C-Charge Fiction from Manchester`s GMPTA
More ABD-MART `Tagged, Tracked and Taxed` Billboard posters to go up on Monday 9th July
The Greater Manchester Passenger Transport Authority 'future transport' website has 4 congestion charge case studies that were initially claimed to be based on the experiences of real people.
During Saturday 7th July the footnote was changed to "These are fictional case studies based on accurate travel plans under current proposals". Furthermore, the original claim of £3 Billion for public transport is now amended to "a £3billion package of local transport investment and congestion charging". MART and the ABD are pleased to have assisted the shifting sands of truth. We can help further as follows:
GMPTA: 'a £3 Billion package of local transport investment and congestion charging'.
ABD: The £3 Billion includes £1.2 Billion from the 'Transport Innovation Fund', £470 Million of which will be wasted just setting up the C-Charge. £2 Billion will be borrowed from a 'loan shark' known as 'The Government'. Alternatively, £7 Billion could be raised from the sale of Manchester airport, without lumbering Manchester with a £2 Billion loan and an unwanted, unnecessary, highly damaging congestion charge.
GMPTA: 'the Chamber of Commerce would work with the large, medium and small employers to develop travel plans to assist workers and possibly establish more flexible work hours for their business'.
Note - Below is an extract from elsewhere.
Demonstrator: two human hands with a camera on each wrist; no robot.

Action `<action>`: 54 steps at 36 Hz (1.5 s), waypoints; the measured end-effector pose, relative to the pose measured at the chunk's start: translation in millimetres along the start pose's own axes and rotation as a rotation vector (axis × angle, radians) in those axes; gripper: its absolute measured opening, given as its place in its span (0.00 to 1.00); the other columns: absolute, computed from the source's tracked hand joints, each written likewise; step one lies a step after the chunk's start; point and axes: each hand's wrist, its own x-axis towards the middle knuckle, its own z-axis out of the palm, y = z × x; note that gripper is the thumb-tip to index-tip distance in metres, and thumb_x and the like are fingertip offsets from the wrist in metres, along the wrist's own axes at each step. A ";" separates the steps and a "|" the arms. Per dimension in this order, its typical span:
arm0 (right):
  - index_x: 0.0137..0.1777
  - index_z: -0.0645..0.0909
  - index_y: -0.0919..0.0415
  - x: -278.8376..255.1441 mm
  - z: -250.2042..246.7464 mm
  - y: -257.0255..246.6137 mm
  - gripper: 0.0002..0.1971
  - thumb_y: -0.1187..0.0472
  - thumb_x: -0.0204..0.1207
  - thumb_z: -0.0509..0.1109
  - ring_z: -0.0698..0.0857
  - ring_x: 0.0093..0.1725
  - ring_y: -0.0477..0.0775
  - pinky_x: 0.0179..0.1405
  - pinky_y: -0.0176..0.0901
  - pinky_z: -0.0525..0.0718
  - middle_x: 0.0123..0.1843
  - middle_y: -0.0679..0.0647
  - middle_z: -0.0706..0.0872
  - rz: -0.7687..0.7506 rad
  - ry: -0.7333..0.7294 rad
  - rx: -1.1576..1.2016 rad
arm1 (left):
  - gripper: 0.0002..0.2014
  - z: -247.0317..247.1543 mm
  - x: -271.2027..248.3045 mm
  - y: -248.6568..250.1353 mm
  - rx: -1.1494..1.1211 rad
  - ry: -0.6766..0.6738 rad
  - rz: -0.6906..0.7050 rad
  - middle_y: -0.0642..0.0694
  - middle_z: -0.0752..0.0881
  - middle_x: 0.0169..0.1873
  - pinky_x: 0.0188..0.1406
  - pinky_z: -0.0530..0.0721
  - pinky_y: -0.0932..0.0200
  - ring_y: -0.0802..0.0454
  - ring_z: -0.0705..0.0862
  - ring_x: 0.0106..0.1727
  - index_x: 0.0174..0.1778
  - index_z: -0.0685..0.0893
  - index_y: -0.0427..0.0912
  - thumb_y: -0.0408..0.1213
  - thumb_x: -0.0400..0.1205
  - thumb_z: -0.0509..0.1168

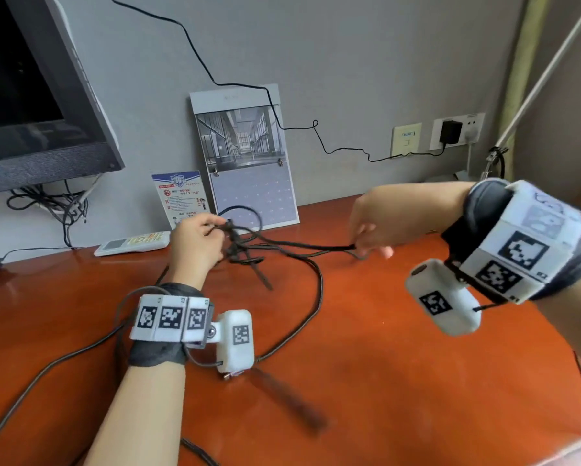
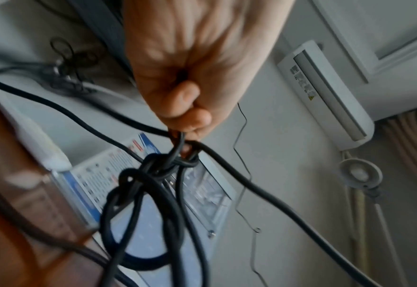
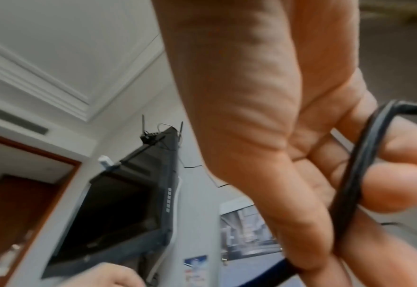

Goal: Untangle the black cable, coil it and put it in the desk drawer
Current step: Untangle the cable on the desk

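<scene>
The black cable [image 1: 302,245] is knotted above the red-brown desk [image 1: 366,364]. My left hand [image 1: 198,240] pinches the knot [image 1: 233,242] and holds it off the desk; in the left wrist view the knot [image 2: 161,167] hangs just below my fingertips [image 2: 190,120] with several loops beneath. My right hand [image 1: 373,227] grips a strand of the cable to the right, stretched almost level from the knot. In the right wrist view the strand [image 3: 352,186] runs between thumb and fingers. More cable [image 1: 312,304] trails across the desk towards me. No drawer is in view.
A monitor [image 1: 36,95] stands at the back left with tangled wires [image 1: 47,203] under it. A calendar [image 1: 248,156] and a blue card [image 1: 181,196] lean on the wall, a white remote [image 1: 132,243] lies beside them. A thin wire [image 1: 332,149] runs to a wall plug [image 1: 450,131].
</scene>
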 end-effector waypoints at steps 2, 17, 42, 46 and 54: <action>0.40 0.86 0.53 -4.3 -5.6 19.2 0.09 0.61 0.77 0.65 0.78 0.28 0.29 0.27 0.25 0.69 0.35 0.45 0.90 0.153 -0.043 -0.086 | 0.14 -12.2 5.8 -10.7 0.037 0.042 -0.017 0.37 0.87 0.43 0.14 0.72 0.71 0.48 0.82 0.24 0.49 0.87 0.39 0.20 0.78 0.60; 0.66 0.76 0.64 39.3 25.4 -19.4 0.18 0.66 0.77 0.58 0.81 0.62 0.64 0.58 0.50 0.81 0.64 0.60 0.81 0.138 0.226 0.005 | 0.13 3.4 1.9 -12.2 0.094 -0.005 -0.057 0.41 0.87 0.40 0.17 0.72 0.67 0.50 0.78 0.21 0.49 0.87 0.40 0.23 0.79 0.60; 0.52 0.81 0.62 44.0 35.8 41.7 0.12 0.69 0.82 0.56 0.68 0.24 0.49 0.29 0.45 0.63 0.25 0.46 0.69 0.191 0.959 0.517 | 0.13 -10.3 4.8 -16.1 0.394 0.080 0.010 0.44 0.89 0.54 0.48 0.82 0.52 0.39 0.84 0.54 0.50 0.88 0.51 0.30 0.80 0.62; 0.52 0.82 0.60 34.4 34.9 67.0 0.12 0.68 0.82 0.56 0.72 0.33 0.59 0.35 0.45 0.68 0.27 0.48 0.71 0.272 0.991 0.397 | 0.12 -9.2 4.2 -13.3 0.364 0.063 0.015 0.45 0.89 0.52 0.45 0.82 0.53 0.40 0.85 0.50 0.46 0.87 0.54 0.31 0.79 0.63; 0.49 0.83 0.64 7.8 25.2 71.1 0.11 0.71 0.80 0.58 0.69 0.23 0.44 0.24 0.32 0.63 0.25 0.49 0.71 0.104 1.080 0.493 | 0.11 -7.7 4.2 -8.4 0.235 -0.040 -0.036 0.43 0.89 0.45 0.36 0.78 0.59 0.43 0.85 0.36 0.43 0.85 0.50 0.28 0.78 0.63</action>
ABD: If workers can establish more flexible working hours to avoid the congestion charge, then why can't flexible working hours be encouraged now in order to avoid congestion without the need to introduce a congestion charge?
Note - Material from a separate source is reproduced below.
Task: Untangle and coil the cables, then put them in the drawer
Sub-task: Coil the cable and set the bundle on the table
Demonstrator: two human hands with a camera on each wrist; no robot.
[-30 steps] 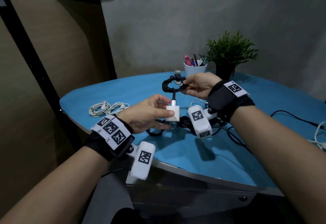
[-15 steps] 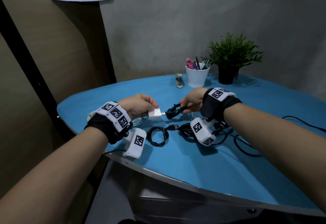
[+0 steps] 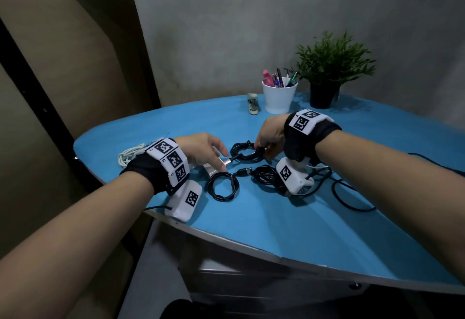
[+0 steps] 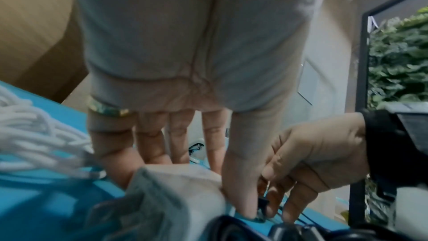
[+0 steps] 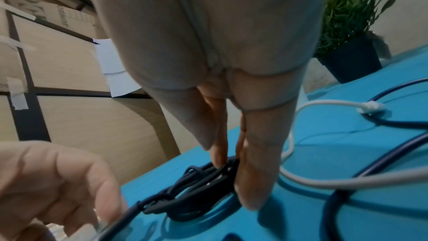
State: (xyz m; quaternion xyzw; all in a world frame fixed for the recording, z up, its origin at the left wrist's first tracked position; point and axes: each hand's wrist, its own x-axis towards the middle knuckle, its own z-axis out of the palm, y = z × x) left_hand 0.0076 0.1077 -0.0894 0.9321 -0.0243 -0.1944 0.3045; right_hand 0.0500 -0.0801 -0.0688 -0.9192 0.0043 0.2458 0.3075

GMPTA: 'At today's prices the maximum charge would be £5'.
ABD: By the time the charge is introduced, possibly in 2012, the maximum charge is likely to be more than £5.
GMPTA: 'users would register to a franchised agent'.
ABD: The 'agent' will be a private company taking its cut of the proceeds from the congestion charge.
GMPTA: 'money would be used to re-invest into public transport schemes and to pay for operating costs'.
ABD: The costs of running and enforcing the charge will be substantial. GMPTA's reluctance to be open about the figures must cast serious doubts on how much money will actually be raised for public transport.
ABD Manchester Co-ordinator and MART member Sean Corker said:
"Clearly the case for a congestion charge does not stand up to scrutiny, which is why only limited financial details have been released and proper democratic consultation in the form of a simple yes or no referendum is being avoided. Give us the facts, not fiction. Give us democracy, not dictatorship."